Below are lines of records; copy exactly those from the one containing "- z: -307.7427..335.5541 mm" through the one containing "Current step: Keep", leaving the pictures behind.

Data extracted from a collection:
########
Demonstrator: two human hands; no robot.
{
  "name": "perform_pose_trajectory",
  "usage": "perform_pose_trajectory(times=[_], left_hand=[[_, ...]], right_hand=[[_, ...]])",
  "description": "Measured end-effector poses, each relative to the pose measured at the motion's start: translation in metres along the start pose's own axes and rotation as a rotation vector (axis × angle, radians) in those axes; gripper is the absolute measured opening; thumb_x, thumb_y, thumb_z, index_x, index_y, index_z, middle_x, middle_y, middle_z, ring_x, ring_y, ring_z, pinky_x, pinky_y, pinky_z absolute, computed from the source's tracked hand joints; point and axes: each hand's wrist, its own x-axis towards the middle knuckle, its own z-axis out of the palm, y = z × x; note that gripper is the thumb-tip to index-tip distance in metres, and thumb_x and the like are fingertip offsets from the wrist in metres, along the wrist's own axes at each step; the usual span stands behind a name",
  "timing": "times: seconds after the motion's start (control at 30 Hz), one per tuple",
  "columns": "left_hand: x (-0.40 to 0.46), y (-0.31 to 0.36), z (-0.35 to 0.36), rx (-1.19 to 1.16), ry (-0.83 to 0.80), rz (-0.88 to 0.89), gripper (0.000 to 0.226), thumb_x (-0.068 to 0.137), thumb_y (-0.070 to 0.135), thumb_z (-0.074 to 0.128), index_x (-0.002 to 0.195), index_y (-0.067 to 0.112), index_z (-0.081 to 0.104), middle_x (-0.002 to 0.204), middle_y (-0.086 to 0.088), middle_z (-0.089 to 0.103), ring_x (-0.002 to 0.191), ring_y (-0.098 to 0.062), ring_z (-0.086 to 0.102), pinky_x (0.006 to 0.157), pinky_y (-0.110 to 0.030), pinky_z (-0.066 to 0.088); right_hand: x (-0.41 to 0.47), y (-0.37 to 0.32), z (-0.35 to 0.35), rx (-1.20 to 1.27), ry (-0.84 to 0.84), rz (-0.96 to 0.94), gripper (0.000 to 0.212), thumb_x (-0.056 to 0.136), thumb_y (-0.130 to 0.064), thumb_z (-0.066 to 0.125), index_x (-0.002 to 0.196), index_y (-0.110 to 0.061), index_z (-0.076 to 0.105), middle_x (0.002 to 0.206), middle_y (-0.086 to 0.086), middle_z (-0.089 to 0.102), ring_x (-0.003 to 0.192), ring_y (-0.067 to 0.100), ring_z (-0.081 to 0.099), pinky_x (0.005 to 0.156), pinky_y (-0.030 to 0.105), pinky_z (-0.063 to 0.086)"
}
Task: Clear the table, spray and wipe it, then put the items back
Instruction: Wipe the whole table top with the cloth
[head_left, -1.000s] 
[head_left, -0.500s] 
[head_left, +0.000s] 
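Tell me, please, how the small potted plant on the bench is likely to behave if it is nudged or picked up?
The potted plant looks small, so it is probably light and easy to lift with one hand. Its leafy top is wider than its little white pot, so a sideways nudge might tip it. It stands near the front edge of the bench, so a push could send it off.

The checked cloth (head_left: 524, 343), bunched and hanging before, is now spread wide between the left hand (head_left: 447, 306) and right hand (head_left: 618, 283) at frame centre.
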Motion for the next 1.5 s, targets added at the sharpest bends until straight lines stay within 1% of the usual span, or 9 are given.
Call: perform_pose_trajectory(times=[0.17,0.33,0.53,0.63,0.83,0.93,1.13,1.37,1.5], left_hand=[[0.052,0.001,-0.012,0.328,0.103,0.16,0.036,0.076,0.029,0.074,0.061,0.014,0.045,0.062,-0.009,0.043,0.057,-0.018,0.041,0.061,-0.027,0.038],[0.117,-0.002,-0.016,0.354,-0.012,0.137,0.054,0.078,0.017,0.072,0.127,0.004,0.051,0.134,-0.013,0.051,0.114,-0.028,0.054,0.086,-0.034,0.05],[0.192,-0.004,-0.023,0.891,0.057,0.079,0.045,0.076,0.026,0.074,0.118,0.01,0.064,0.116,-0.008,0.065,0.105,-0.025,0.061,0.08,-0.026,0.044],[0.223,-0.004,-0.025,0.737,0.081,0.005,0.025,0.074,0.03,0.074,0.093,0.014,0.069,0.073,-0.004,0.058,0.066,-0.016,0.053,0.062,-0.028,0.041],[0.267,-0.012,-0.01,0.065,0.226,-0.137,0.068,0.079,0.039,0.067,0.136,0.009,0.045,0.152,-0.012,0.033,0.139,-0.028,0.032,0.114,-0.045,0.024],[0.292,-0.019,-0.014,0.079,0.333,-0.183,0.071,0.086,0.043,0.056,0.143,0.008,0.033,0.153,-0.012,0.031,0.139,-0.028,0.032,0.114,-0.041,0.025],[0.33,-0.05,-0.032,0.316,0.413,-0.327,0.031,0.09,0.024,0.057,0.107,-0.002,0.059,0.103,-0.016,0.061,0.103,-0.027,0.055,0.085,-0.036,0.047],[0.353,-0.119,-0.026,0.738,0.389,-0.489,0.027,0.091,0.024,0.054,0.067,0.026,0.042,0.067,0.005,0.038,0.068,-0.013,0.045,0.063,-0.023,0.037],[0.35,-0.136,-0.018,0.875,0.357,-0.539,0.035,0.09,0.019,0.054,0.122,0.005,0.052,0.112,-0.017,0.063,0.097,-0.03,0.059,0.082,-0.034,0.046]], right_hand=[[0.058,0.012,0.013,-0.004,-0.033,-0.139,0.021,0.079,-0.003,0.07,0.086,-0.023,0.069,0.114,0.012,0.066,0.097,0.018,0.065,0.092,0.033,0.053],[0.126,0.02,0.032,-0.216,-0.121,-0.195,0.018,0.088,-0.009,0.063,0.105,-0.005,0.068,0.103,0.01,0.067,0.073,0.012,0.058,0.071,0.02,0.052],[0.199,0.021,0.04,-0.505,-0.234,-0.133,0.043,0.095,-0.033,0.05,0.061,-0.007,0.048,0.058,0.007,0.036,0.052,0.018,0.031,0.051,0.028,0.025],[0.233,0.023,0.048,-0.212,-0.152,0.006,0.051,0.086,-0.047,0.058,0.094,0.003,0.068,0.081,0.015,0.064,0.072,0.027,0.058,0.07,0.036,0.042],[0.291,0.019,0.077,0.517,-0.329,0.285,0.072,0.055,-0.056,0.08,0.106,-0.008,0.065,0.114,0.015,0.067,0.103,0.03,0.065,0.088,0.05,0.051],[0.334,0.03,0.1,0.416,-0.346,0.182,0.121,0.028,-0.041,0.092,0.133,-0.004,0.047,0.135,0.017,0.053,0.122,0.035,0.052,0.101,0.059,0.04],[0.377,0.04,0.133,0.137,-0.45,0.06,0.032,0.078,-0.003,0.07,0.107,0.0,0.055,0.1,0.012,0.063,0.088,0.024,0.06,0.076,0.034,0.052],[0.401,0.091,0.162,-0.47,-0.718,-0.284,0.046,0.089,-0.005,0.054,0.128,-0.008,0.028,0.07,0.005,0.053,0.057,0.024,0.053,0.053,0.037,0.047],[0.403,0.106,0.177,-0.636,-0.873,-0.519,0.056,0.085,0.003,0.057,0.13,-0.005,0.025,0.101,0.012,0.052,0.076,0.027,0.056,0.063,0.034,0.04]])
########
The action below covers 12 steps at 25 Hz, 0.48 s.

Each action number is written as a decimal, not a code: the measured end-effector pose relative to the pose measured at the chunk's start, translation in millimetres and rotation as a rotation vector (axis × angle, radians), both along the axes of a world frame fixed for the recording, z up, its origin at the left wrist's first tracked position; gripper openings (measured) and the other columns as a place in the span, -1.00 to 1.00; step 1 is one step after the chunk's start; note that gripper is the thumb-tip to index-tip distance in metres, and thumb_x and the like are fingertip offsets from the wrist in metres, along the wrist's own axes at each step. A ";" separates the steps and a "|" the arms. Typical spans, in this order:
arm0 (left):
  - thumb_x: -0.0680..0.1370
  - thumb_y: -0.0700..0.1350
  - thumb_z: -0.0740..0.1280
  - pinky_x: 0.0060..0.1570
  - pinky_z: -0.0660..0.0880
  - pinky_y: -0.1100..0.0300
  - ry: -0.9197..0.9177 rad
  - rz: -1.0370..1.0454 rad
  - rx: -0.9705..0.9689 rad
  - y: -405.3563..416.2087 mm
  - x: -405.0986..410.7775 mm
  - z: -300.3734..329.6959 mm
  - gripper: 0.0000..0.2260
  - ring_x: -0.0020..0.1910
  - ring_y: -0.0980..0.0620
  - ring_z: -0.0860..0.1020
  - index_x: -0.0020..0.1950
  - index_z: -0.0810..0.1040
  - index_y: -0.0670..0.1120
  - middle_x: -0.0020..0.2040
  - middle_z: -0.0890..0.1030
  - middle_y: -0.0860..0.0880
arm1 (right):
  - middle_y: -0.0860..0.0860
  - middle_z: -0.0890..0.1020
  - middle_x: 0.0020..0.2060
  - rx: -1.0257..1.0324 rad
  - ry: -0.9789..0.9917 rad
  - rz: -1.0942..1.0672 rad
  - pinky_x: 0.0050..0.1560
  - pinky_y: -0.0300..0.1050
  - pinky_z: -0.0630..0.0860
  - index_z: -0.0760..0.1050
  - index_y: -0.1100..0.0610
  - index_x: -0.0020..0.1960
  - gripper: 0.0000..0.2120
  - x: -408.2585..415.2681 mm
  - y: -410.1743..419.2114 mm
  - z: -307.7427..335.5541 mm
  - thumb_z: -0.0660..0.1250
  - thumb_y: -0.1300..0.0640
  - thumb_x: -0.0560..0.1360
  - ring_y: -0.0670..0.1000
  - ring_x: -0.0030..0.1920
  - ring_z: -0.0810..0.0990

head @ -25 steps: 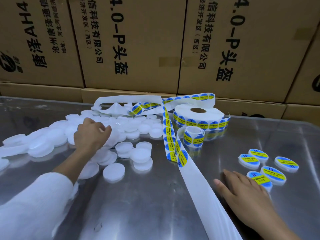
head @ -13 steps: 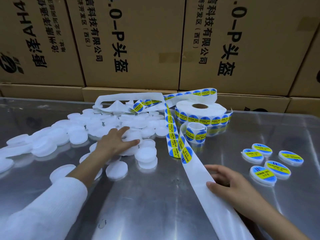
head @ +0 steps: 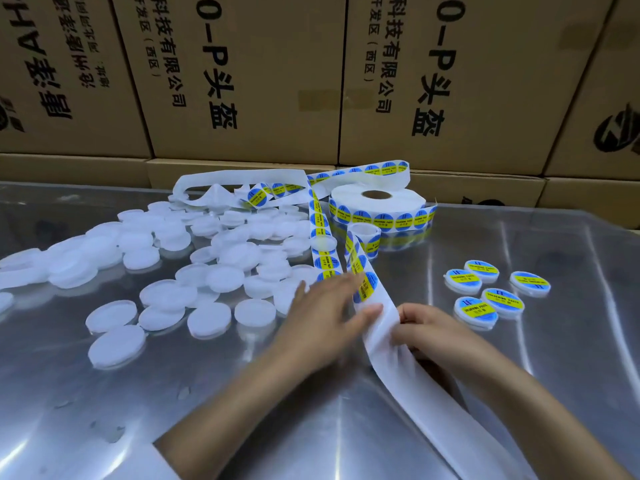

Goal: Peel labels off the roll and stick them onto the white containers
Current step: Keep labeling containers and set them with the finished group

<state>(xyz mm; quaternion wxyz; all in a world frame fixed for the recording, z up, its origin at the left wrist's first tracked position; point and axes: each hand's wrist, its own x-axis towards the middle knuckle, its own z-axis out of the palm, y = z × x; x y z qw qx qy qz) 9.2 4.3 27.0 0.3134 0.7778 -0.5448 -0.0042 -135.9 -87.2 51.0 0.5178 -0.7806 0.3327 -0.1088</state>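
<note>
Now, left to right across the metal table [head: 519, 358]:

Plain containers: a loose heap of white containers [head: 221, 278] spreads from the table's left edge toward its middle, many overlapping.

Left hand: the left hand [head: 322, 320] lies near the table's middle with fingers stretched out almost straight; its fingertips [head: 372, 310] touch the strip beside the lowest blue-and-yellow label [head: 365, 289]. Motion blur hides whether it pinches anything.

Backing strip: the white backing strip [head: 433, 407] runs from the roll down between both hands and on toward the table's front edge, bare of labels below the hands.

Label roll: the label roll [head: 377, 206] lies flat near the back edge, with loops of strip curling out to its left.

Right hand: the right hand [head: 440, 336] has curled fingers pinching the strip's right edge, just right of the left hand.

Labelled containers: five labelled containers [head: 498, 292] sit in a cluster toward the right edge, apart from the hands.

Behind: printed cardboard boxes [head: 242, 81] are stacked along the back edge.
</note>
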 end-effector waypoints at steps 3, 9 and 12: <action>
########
▶ **Solution**:
  - z: -307.7427..335.5541 mm
  - thumb_z: -0.0660..0.1250
  - thumb_y: -0.1300..0.0640
  - thumb_x: -0.0560..0.1360
  - ring_y: -0.0670..0.1000
  - ring_x: -0.0030..0.1920
  - ring_z: -0.0810..0.0990

head @ -25 steps: 
head @ -13 steps: 
head @ +0 steps: 

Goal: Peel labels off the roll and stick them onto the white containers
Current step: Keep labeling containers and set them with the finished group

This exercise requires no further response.